Abyss & Apex has been great to work with, so I'd love it if you would check out my writing and the rest of the issue, and support the zine with a donation if you are so inclined.

Until the next cycle,
Jenny

Tuesday, June 10, 2025

Acuitas Diary #85 (June 2025)

This month I have a quick demo for you, showcasing Acuitas' upgraded semantic memory visualization. My goal for this was always to "show him thinking" as it were, and I think I've finally gotten there. Nodes (concepts) and links (relationships between concepts) are shown as dots and lines in a graph structure. Whenever any process in Acuitas accesses one of the concepts, its node will enlarge and turn bright green in the display. The node then gradually decays back to its default color and size over the next few seconds. This provides a live view of how Acuitas is using his semantic memory for narrative understanding, conversations, and more.

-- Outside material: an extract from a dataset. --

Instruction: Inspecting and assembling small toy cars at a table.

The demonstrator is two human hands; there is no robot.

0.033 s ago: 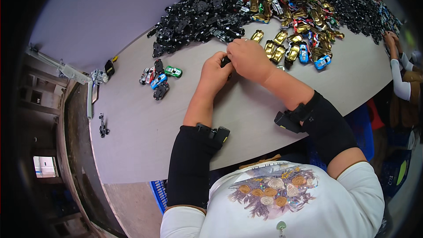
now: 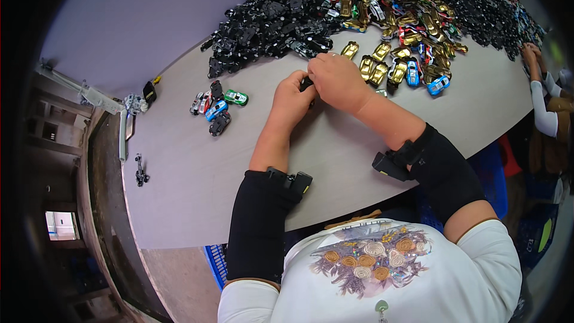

You can see a previous iteration of my memory access visualization work in Developer Diary #4. Wow, that's ancient. The original access animations were only activated by "research" behavior (ruminating on a concept to generate questions about it), and were often hard to see; if the concept being accessed was one of the "smaller" ones, it was impossible to detect the color change at a reasonable level of zoom. The upgraded version of the animation is called from the semantic memory access functions, such that it will be activated if a concept's information is retrieved for any reason. And it enlarges the node by an amount proportional to its default size and the display's current level of zoom, such that it will always become visible.

I would have liked to make the links highlight when used as well. The problem is that links in Acuitas' memory storage aren't really distinct things anymore. A link is indirectly defined by endpoints included in the data structures for all the concepts it connects to. So there isn't a low-level function that determines when a particular link is being accessed; a node gets accessed, and then the calling function does whatever it pleases with the returned data structure, which might include following a link to another node. Keeping track of every time that happens and connecting those events with the correct lines on the display would have become very messy, so I opted not to. I think just highlighting the concept nodes yields an adequate picture of what's happening.

I haven't showcased the memory display in a long time because it's been a mess for a long time. The node placement is generated by a custom algorithm of my own. As more concepts were added to the graph and certain important concepts got "larger" (i.e. acquired more links), the original algorithm started to generate spindly, ugly graphs in which the largest nodes were surrounded by excess empty space, and the smallest nodes crowded too close together. I managed to work out a new placement method that generates attractive, proportional clusters without blowing up the computation time. Creating a new layout is still computation-intensive enough that the visualization can't be updated to add new nodes and links as soon as they are created; it must be regenerated by me or (eventually) by Acuitas during his sleep cycle.

And that's about the size of it. I'll be on vacation for the second half of this month, which means there probably won't be much Acuitas development happening until I get back. Enjoy the video, and I'll see you all later.